Gladstone Institute of Data Science and Biotechnology, Gladstone Institutes, San Francisco, CA, United States of America.
Phys Biol. 2020 Sep 28;17(6):066001. doi: 10.1088/1478-3975/aba50f.
Fitting the probability mass functions from analytical solutions of stochastic models of gene expression to the single-cell count distributions of mRNA and protein molecules can yield valuable insights into mechanisms underlying gene expression. Solutions of chemical master equations are available for various kinetic schemes but, even for the basic ON-OFF genetic switch, they take complex forms with generating functions given as hypergeometric functions. Interpretation of gene expression dynamics in terms of bursts is not consistent with the complete range of parameters for these functions.

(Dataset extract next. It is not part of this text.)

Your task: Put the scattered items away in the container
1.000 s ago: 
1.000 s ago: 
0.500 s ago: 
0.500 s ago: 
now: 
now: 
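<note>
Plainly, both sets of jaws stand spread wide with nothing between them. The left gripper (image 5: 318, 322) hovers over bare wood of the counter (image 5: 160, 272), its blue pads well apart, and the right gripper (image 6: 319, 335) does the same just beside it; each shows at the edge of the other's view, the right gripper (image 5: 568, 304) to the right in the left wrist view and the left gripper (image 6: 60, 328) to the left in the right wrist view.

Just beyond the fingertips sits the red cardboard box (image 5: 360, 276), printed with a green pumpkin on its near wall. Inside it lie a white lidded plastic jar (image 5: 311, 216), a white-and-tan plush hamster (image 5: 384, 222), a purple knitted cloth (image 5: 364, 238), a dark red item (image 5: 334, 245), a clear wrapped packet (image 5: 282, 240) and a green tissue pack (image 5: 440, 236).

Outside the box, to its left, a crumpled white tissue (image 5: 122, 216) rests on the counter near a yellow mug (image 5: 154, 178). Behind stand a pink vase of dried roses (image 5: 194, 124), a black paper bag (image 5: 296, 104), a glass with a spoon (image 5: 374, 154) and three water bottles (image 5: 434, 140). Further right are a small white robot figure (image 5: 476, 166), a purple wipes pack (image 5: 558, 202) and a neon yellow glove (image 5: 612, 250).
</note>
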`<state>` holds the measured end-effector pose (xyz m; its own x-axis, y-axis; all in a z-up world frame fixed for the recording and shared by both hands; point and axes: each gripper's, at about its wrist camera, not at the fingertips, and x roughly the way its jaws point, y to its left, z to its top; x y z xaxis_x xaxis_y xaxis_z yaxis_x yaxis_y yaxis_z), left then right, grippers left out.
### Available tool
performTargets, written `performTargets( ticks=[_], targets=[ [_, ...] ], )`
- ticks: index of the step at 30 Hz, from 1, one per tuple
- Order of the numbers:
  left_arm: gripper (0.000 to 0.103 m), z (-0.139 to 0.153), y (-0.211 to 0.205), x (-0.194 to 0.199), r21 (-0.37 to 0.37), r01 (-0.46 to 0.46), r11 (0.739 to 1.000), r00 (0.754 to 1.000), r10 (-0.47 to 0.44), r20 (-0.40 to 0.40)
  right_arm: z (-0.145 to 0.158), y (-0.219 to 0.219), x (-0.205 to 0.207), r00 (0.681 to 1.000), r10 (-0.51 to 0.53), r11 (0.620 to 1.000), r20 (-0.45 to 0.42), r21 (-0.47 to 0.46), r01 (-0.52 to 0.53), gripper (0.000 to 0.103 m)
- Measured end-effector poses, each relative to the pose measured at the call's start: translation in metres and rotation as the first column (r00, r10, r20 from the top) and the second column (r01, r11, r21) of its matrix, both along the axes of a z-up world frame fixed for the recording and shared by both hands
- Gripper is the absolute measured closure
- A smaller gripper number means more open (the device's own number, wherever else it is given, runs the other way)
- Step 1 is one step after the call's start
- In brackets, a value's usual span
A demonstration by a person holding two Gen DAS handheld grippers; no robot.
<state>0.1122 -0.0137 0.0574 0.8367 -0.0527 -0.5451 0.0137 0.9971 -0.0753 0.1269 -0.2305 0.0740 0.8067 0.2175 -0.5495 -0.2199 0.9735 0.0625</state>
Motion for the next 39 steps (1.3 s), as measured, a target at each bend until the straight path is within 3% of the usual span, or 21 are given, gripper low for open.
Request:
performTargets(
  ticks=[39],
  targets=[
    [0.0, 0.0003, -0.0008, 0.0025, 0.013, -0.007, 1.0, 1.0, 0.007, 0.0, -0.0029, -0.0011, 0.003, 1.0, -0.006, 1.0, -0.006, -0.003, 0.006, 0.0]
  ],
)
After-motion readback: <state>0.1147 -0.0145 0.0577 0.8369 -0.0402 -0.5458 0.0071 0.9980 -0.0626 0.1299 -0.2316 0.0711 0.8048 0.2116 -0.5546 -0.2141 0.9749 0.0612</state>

Physical insights into the probability mass functions are essential to ensure proper interpretations but are lacking for models considering genetic switches. To fill this gap, we develop urn models for stochastic gene expression. We sample RNA polymerases or ribosomes from a master urn, which represents the cytosol, and assign them to recipient urns of two or more colors, which represent time intervals in which no switching occurs. Colors of the recipient urns represent sub-systems of the promoter states, and the assignments to urns of a specific color represent gene expression. We use elementary principles of discrete probability theory to solve a range of kinetic models without feedback, including the Peccoud-Ycart model, the Shahrezaei-Swain model, and models with an arbitrary number of promoter states. In the last case, we obtain a novel result for the protein distribution. For activated genes, we show that transcriptional lapses, which are events of gene inactivation for short time intervals separated by long active intervals, quantify the transcriptional dynamics better than bursts. We show that the intuition gained from our urn models may also be useful in understanding existing solutions for models with feedback. We contrast our models with urn models for related distributions, discuss a generalization of the Delaporte distribution for single-cell data analysis, and highlight the limitations of our models.
将随机基因表达模型的解析解的概率质量函数拟合到 mRNA 和蛋白质分子的单细胞计数分布,可以深入了解基因表达的机制。各种动力学方案的化学主方程都有解,但即使对于基本的 ON-OFF 遗传开关,它们也具有复杂的形式,生成函数表示为超几何函数。根据爆发解释基因表达动力学与这些函数的完整参数范围不一致。为了确保正确的解释,对概率质量函数进行物理理解是必不可少的,但对于考虑遗传开关的模型来说,这方面的理解是缺乏的。为了填补这一空白,我们开发了用于随机基因表达的 urn 模型。我们从代表细胞质的主 urn 中抽取 RNA 聚合酶或核糖体,并将它们分配到没有切换发生的两个或更多颜色的接收 urn 中。接收 urn 的颜色代表启动子状态的子系统,而分配到特定颜色的 urn 代表基因表达。我们使用离散概率论的基本原理来解决一系列没有反馈的动力学模型,包括 Peccoud-Ycart 模型、Shahrezaei-Swain 模型和任意数量的启动子状态模型。在后一种情况下,我们得到了蛋白质分布的一个新结果。对于激活的基因,我们表明转录间隙,即短时间基因失活事件,通过长时间的活跃间隔隔开,比爆发更好地量化了转录动力学。我们表明,从我们的 urn 模型中获得的直觉也可能有助于理解具有反馈的模型的现有解决方案。我们将我们的模型与相关分布的 urn 模型进行了对比,讨论了用于单细胞数据分析的 Delaporte 分布的推广,并强调了我们模型的局限性。